Eventually the project collapsed under the weight of its own ambitions. So don't swing for the fences, especially your first time at bat. "Set small, realistic goals, succeed with those, and begin to build from there," Deal advises.
8. Ignore the subject matter experts when building your model
It's a common misconception that to create a great predictive model, you simply insert your data into a black box and turn the crank -- and accurate predictive models just pop out. But data mining experts who take the data, go away, and come back with a model usually end up with flawed results.
That's what happened at a computer repair business that worked with Abbott Analytics. The business wanted to predict which parts a technician should bring for each service call based on the text description of the problem from the customer call record.
"It's hard to pull out key concepts from text in a way that's useful for predictive modeling because language is so ambiguous," Abbott says. The business needed a 90 percent accuracy rate in predicting a parts requirement, and the first models attempted to make predictions based on certain keywords that appeared in the text. "We created a variable for each keyword and populated it with a "1" or "0" indicating the existence of that keyword in the particular problem ticket," which included the text of the customer call.
"We failed miserably," Abbott says.
So he went looking for more data -- from the technicians themselves. "The secret sauce is taking the data you have and augmenting it so that the attributes have more information in them," he says.

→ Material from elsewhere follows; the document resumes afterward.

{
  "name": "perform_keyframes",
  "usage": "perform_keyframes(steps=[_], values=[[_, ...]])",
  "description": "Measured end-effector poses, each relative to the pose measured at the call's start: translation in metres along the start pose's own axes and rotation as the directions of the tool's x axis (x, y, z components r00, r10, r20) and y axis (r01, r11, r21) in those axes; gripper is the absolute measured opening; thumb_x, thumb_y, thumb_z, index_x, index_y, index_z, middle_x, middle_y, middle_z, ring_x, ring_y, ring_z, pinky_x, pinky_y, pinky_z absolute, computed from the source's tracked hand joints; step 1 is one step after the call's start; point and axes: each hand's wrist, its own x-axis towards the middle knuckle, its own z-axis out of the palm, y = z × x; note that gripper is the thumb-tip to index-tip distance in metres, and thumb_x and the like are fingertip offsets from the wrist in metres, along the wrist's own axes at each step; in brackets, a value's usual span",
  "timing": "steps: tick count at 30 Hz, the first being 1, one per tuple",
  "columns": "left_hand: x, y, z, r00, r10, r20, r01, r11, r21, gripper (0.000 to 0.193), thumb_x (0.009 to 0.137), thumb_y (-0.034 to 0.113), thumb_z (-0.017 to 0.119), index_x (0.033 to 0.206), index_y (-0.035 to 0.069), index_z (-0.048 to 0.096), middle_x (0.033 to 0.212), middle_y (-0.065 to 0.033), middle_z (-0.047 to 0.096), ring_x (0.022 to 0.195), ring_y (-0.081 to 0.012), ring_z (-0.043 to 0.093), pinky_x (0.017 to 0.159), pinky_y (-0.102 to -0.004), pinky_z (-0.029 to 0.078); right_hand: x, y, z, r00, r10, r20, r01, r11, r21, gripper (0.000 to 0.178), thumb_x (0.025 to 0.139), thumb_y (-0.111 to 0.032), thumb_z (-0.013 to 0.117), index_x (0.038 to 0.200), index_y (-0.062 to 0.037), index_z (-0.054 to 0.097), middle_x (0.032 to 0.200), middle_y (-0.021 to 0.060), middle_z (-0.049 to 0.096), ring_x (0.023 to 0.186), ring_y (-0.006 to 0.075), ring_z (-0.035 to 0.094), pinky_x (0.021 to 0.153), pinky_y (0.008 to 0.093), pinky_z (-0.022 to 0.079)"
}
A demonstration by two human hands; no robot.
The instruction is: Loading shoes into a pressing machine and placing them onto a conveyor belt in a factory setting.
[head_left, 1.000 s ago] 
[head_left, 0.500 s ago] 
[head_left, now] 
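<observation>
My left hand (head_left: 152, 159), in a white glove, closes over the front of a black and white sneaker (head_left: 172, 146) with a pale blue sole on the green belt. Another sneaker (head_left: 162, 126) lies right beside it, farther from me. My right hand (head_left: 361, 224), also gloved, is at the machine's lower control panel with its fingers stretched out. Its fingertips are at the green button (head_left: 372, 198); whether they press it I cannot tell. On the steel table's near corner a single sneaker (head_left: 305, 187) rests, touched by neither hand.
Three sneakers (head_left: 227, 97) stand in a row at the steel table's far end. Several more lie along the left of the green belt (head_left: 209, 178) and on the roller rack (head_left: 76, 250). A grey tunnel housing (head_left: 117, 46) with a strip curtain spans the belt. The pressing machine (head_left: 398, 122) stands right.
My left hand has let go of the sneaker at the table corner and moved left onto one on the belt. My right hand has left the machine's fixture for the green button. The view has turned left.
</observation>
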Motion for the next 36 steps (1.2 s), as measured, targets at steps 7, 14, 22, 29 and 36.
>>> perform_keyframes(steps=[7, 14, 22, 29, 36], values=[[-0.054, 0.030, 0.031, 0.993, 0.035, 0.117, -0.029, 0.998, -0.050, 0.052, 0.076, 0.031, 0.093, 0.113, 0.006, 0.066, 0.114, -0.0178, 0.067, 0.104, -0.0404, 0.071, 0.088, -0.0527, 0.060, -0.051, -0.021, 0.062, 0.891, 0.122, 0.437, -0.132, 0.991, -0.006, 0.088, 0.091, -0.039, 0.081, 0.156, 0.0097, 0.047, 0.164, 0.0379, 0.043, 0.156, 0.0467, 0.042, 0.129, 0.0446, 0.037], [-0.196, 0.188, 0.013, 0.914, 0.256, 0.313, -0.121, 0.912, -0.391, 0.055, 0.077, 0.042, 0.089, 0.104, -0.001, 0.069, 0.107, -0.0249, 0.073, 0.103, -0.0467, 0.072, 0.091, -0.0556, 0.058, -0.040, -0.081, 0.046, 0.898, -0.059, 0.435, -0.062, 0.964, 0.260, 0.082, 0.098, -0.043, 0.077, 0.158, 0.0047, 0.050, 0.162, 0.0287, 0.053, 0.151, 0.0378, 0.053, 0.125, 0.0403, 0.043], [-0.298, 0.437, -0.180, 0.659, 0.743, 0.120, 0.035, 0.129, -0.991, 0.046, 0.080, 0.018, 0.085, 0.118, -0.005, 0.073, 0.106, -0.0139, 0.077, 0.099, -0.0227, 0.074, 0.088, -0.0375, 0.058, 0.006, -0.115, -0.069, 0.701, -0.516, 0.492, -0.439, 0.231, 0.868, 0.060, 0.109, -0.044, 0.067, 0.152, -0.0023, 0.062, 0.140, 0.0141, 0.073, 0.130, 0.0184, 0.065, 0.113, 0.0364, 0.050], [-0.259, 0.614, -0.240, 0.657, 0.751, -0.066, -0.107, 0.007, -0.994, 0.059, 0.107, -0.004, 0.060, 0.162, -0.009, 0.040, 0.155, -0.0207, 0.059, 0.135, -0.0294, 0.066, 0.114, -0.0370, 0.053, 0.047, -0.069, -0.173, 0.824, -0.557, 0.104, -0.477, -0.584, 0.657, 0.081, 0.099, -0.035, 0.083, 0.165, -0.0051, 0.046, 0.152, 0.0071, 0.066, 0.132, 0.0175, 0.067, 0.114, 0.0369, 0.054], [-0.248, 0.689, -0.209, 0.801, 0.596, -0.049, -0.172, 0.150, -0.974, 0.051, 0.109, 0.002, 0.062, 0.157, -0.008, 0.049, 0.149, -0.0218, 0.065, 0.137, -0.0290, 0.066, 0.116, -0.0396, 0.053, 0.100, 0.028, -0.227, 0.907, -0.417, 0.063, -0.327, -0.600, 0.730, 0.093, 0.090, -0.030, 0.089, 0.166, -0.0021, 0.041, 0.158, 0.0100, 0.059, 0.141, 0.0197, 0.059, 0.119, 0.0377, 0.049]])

After speaking with the domain experts, his team came up with an approach that was successful.
"Instead of having hundreds of sparsely populated variables, we condensed this into dozens more information-rich variables, each tied to the historic relationships to parts being needed," Abbott explains. Essentially, they matched up the occurrence of certain keywords in repair histories to discover what percent of the time a part had been needed.
"What we were doing was reworking the data to be more aligned with what an expert would be thinking, instead of relying just on the algorithms to pull things together. This is a trick we use a lot because the algorithms are only so good at pulling together those patterns," he says.

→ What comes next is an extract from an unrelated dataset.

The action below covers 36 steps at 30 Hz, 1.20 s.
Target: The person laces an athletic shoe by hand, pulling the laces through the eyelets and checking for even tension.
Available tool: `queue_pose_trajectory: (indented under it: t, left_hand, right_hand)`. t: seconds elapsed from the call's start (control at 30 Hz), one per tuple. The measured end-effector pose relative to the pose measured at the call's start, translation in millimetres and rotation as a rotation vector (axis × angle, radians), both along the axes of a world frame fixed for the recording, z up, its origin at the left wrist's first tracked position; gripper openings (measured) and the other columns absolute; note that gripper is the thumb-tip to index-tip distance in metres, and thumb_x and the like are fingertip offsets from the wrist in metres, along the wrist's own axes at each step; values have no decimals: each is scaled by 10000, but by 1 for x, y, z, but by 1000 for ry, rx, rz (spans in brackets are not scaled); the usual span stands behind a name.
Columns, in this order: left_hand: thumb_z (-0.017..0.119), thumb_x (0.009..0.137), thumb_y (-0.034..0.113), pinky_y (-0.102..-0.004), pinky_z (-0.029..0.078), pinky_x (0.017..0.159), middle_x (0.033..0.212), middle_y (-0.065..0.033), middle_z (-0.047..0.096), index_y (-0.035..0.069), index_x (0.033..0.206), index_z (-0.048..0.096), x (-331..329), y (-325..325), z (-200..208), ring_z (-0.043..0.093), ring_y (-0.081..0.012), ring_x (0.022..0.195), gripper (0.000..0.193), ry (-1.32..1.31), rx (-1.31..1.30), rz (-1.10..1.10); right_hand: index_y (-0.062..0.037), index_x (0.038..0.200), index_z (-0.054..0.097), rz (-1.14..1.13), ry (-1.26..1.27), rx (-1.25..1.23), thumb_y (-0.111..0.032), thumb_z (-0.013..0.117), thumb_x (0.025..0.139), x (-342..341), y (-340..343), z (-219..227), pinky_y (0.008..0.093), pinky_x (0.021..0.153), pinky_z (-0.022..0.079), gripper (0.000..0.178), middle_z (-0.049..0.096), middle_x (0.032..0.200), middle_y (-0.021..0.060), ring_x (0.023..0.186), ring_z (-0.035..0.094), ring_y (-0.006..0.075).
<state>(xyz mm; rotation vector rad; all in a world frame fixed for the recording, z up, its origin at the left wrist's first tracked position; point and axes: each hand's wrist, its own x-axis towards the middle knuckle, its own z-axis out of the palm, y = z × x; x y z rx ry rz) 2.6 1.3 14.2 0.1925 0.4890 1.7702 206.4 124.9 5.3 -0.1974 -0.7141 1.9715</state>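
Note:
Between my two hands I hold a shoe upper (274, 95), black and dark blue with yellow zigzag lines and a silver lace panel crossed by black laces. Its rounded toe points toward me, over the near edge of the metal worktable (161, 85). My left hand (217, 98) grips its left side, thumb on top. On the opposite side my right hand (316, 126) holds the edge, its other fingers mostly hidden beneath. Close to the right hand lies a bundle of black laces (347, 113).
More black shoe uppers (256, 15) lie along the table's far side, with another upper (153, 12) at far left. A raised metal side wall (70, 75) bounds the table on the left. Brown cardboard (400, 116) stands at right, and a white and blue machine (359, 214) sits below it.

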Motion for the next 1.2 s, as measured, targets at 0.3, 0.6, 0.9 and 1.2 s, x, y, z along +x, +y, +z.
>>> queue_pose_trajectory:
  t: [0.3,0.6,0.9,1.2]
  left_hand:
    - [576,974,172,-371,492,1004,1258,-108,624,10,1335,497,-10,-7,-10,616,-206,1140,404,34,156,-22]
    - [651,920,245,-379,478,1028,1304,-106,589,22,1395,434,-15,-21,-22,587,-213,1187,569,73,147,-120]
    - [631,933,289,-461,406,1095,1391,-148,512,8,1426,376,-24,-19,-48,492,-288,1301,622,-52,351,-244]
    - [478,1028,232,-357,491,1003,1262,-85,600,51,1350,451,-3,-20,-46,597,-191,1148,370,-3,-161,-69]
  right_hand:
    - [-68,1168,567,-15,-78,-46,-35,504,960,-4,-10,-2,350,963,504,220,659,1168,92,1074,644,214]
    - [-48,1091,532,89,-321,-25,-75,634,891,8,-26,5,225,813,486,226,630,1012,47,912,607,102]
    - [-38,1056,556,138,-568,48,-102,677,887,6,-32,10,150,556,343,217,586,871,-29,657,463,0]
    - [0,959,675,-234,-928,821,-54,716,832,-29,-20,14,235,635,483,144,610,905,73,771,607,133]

9. Just assume that the keepers of the data will be fully on board and cooperative
Many big predictive analytics projects fail because the initiators didn't cover all of the political bases before proceeding. One of the biggest obstacles can be the people who own the data, who control the data, or who control how business stakeholders can use the data. One Abbott client -- a payday lending firm, which offers short term loans to tide people over until their next paycheck -- never got past the project kickoff meeting due to internal dissent.
"All along the way we were challenged by the IT person, who was insulted that he had not been asked to do the work," Deal says. All of the key people who were integral to the project should have been on board before the first meeting started, he says.
Then there was the case of a debt collection firm that had big plans for figuring out how to improve its success rate. Abbot attended the initial launch meeting. "The IT people had control of the data and they were loath to relinquish any control to the business intelligence and data mining groups," he says.